SKY Girls BW
- Formation: February 2014
- Location: Gaborone, Botswana;
- Fields: Youth empowerment, behavioural change communication, edutainment
- Parent organization: The Dialogue Group
- Affiliations: Bill & Melinda Gates Foundation
- Website: www.skygirlsbw.com

= Sky Girls BW =

Sky Girls BW is a Botswana-based empowerment campaign targeting teenage girls, founded in February 2014. The campaign is run by The Dialogue Group and funded by the Bill & Melinda Gates Foundation. It operates through a behavioral change model that combines edutainment content, school outreach, social media, radio programming, and live events with the aim of building resilience and confidence among adolescent girls and reducing smoking uptake.
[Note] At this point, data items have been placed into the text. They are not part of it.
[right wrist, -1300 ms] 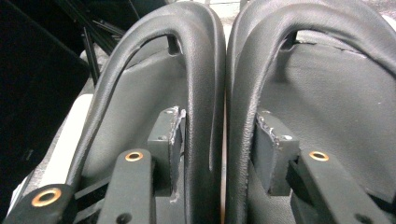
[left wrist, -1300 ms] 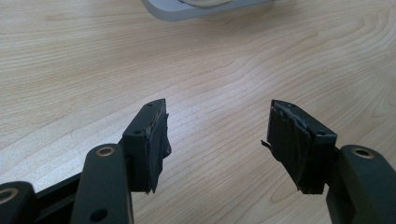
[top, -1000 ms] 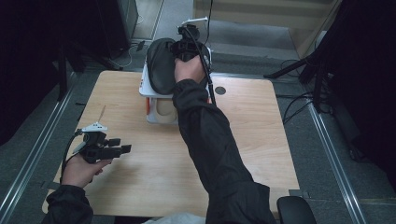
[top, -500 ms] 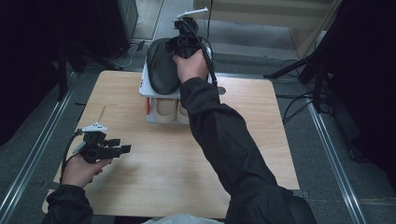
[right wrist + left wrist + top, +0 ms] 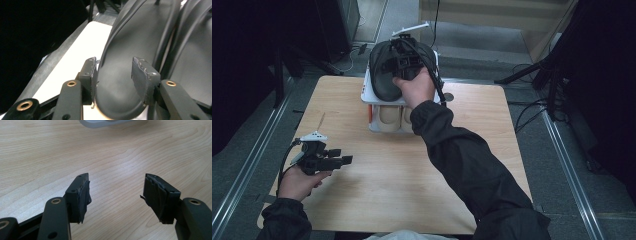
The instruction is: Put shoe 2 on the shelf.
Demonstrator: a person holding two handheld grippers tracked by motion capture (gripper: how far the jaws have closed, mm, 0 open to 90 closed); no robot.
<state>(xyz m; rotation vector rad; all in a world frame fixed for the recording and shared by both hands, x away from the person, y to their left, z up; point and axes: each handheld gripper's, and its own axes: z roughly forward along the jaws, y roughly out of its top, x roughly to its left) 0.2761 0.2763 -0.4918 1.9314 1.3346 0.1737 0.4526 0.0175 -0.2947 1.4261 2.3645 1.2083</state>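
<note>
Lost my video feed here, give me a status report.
Right claw clamped on the left black shoe atop the white rack. Left claw open, idle over the wooden table. Second shoe sits close alongside.

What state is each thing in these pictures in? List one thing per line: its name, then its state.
Black shoe: on top of the white rack, heel end between the right gripper's jaws.
Second black shoe: lying beside the first.
White rack: standing at the table's far edge.
Right gripper: closed on the black shoe.
Left gripper: open, empty, above the table.
</note>
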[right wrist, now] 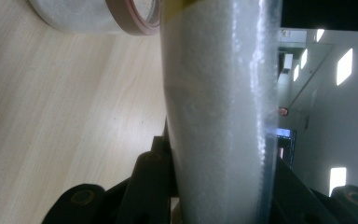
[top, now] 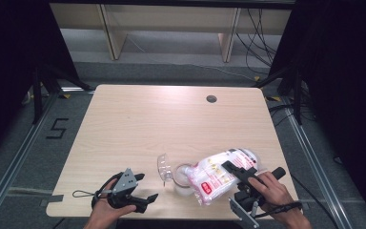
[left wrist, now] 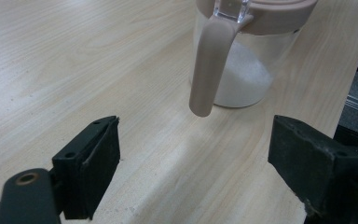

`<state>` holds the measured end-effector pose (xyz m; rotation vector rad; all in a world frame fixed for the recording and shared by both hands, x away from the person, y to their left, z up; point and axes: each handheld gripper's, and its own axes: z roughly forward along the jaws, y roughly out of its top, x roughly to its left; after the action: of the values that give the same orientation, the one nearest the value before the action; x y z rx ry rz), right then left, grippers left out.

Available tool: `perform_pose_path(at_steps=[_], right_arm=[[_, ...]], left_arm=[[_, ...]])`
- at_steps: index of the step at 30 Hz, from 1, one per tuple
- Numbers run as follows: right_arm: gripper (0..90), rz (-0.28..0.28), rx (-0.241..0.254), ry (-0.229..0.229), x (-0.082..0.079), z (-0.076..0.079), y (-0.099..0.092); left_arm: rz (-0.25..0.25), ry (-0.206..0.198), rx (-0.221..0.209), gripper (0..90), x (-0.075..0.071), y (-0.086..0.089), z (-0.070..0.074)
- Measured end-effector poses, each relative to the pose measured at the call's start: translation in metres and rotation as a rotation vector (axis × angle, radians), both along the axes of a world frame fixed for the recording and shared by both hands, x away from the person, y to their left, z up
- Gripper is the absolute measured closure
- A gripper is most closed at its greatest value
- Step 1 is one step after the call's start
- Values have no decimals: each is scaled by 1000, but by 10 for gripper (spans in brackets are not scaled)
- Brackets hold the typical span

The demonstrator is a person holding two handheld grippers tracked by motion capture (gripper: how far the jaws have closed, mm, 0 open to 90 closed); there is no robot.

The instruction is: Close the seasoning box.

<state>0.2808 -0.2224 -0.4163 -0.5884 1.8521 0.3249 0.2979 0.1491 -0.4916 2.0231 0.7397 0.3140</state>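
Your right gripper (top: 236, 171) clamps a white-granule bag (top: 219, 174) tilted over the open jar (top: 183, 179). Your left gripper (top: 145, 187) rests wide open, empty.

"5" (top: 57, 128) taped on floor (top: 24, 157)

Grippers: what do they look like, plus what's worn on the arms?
Both the left gripper and right gripper are black, two-jawed, each topped by a grey three-cornered plate and trailing a thin black cable. Jaw pads are flat, blocky, black. Forearms show no sleeves.
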Motion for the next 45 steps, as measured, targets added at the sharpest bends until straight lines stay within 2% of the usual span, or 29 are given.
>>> perform_pose_path(at_steps=[1, 2, 4, 7, 8, 9, 11, 12, 13, 14, 15, 17, 18, 24, 25, 26, 29, 30, 34, 35, 36, 39, 40, 41, 42, 43, 44, 45], right_arm=[[768, 0, 0, 0, 0, 0, 0], [769, 18, -2, -10, 1, 1, 0], [769, 0, 23, 12, 1, 0, -1], [770, 13, 36, 11, 2, 2, -2], [770, -5, 56, 30, 2, 1, -3], [770, 12, 58, 17, 3, 3, -3], [771, -3, 65, 35, 4, 2, -5], [771, 2, 68, 30, 4, 2, -5], [771, 12, 66, 36, 6, 2, -6], [771, -8, 83, 52, 5, 0, -7], [771, -33, 123, 76, 4, -3, -9], [772, 2, 96, 52, 7, 0, -9], [772, 18, 107, 60, 8, 0, -10], [772, 25, 154, 97, 10, -2, -12], [773, 33, 166, 101, 11, -3, -13], [773, 24, 182, 124, 12, -5, -14], [774, 40, 193, 130, 14, -6, -14], [774, 29, 215, 153, 15, -10, -15], [775, 32, 219, 158, 17, -12, -16], [775, 16, 245, 174, 17, -15, -17], [776, 26, 263, 189, 19, -16, -18], [776, 22, 283, 201, 20, -17, -20], [777, 16, 348, 250, 22, -20, -22], [777, 16, 348, 250, 22, -20, -22], [777, 66, 315, 216, 25, -17, -21], [778, 22, 342, 229, 22, -17, -24], [777, 10, 375, 257, 22, -19, -25], [778, 37, 370, 248, 24, -18, -24]], left_arm=[[0, 0, 0, 163, 0, 0, 0], [-5, -5, 23, 163, 1, 1, 0], [-5, -4, 23, 163, 1, 1, 0], [-5, -5, 23, 163, 1, 1, 0], [-6, -4, 24, 163, 1, 1, 0], [-6, -5, 24, 163, 1, 1, 0], [-6, -4, 24, 163, 1, 1, 0], [-4, -3, 18, 163, 1, 1, 0], [2, 2, -10, 163, 0, -1, 0], [-1, -1, 2, 163, 0, 0, 0], [2, -1, -6, 163, 0, 0, 0], [7, 3, -2, 163, -1, 0, 0], [3, -2, -6, 163, 0, 0, 0], [4, -2, 8, 163, 0, 1, 1], [3, -1, 2, 163, 0, 0, 1], [4, 3, -7, 163, -1, 0, 1], [3, 3, -6, 163, -1, 0, 1], [1, 2, 0, 163, 0, 0, 1], [3, 0, -12, 163, 0, 0, 0], [4, 3, -7, 163, -1, 0, 1], [-1, 1, 2, 163, 0, 1, 1], [-1, -1, 0, 163, 0, 1, 1], [4, -1, -16, 163, 0, 0, 0], [4, 4, -7, 163, -1, 0, 1], [4, 2, -10, 163, -1, 0, 0], [4, 1, -13, 163, 0, 0, 0], [0, -3, 2, 163, 0, 0, 0], [1, -7, 10, 163, 0, 1, 0]])
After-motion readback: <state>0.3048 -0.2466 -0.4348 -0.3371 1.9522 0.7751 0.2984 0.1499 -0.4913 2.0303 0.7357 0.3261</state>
Following its establishment in Botswana, the programme has expanded to six other African countries, including Zambia, Nigeria, Kenya, Côte d'Ivoire, Ghana, and Senegal, which launched in 2025.

==Background==
SKY Girls BW was established in February 2014 as a campaign to empower teenage girls in Botswana through edutainment , content that combines entertainment and education to promote positive decision-making. The program is managed by The Dialogue Group and has been funded since its inception by the Bill & Melinda Gates Foundation. Its approach centers on listening to its target audience and responding to the realities faced by adolescent girls, including peer pressure, issues of self-identity, and social confidence.
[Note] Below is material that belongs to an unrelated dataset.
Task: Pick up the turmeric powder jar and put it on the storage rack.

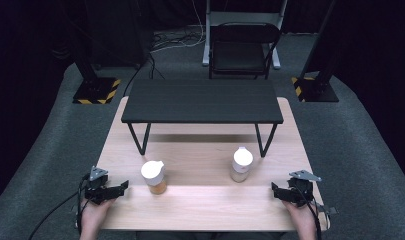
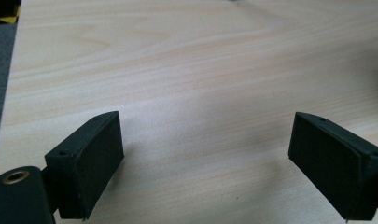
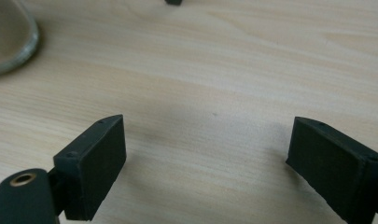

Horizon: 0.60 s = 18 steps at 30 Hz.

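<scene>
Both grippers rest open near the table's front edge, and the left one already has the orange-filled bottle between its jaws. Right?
Not quite. The left gripper is open on bare wood, as the left gripper view shows; the orange-filled bottle stands apart. The right gripper is open too.

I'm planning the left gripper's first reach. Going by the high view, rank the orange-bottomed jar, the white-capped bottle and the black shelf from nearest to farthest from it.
From the left gripper:
1. Orange-bottomed jar, just to its right, near the table's front.
2. White-capped bottle, further right, nearer the right gripper.
3. Black shelf, at the table's far end.
</scene>
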Tool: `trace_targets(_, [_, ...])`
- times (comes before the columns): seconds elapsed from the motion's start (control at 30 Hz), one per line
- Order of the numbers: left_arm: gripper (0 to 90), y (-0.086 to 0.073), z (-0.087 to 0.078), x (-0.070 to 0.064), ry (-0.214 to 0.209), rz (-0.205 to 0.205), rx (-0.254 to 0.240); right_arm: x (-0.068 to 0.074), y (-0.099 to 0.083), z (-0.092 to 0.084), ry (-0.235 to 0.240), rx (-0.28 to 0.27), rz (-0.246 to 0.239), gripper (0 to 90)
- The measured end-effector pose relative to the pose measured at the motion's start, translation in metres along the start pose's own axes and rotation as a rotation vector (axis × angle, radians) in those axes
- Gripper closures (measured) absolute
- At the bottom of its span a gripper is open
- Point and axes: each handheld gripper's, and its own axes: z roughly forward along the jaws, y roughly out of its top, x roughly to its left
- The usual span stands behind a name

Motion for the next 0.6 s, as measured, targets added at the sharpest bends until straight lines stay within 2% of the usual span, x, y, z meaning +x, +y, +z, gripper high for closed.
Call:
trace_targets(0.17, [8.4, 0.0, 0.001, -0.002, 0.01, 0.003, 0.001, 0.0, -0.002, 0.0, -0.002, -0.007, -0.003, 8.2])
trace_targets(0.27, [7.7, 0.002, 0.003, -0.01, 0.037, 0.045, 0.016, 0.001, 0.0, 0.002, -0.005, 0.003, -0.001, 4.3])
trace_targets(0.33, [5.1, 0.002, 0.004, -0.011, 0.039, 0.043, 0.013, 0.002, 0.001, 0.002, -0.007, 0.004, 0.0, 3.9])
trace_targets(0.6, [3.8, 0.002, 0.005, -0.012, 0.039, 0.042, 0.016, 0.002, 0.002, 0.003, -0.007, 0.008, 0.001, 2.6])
An independent evaluation conducted by the University of Botswana found that 95% of teenage girls in the programme's testing area were aware of SKY Girls, with 82% agreeing that the campaign had improved their lives in some way, and 85% reporting that it had helped them feel more confident about their decisions.

==Programming==

===MatswakaBae===
In 2016, SKY Girls introduced a storytelling component to its campaign through a teen radio drama titled MatswakaBae, which airs on national radio station RB2. The drama, scripted by T.O.P Art in collaboration with the SKY Girls team and featuring voice artists selected through open auditions, incorporates poetry, musical performances, and narrative storylines centred on the lives of teenage girls in Gaborone.

Season 1 followed a character named Lerato Kgopolo, a 15-year-old girl navigating her transition from a village to a school in Gaborone and the social pressures that came with it. Season 2, which aired in April 2017, explored the theme of popularity and peer conformity. Season 3, which launched on 26 August 2017, addressed exam pressure, relationship dynamics, and the influence of transactional relationships among young people.

===Sky Live===
SKY Girls also produces a radio show titled Sky Live, broadcast on RB2.

===Events and outreach===
In 2014, SKY Girls BW hosted a fashion show at Limkokwing University of Creative Technology in Botswana, showcasing clothing by local designers. That same year, Botswana musician Zeus released the single Touch the Sky, accompanied by a music video produced in association with SKY Girls BW, with the track aimed at encouraging teenagers facing peer pressure.

In February 2025, to mark the programme's tenth anniversary, SKY Girls hosted a smoke-free festival that brought together over 2,000 teenage girls. Attendees were provided with free transportation from Railpark Mall to Ba Isago University, where the event took place. The programme included performances by artists Dato Seiko, Lioness Ratang, and South African DJ Zinhle, as well as interactive booths focused on refusal skills and personal pledges. The event was co-sponsored by Legends Barbershop, among others.

==Recognition==
In September 2022, SKY Girls BW received the Highly Commended Paper award at the World Social Marketing Conference, held in the United Kingdom from 5 to 8 September 2022. The award recognizes outstanding work in social marketing, the use of marketing techniques to promote positive behavioral change. Director of The Dialogue Group, Tonderai Tsara, described the recognition as validation of the campaign's audience-led approach.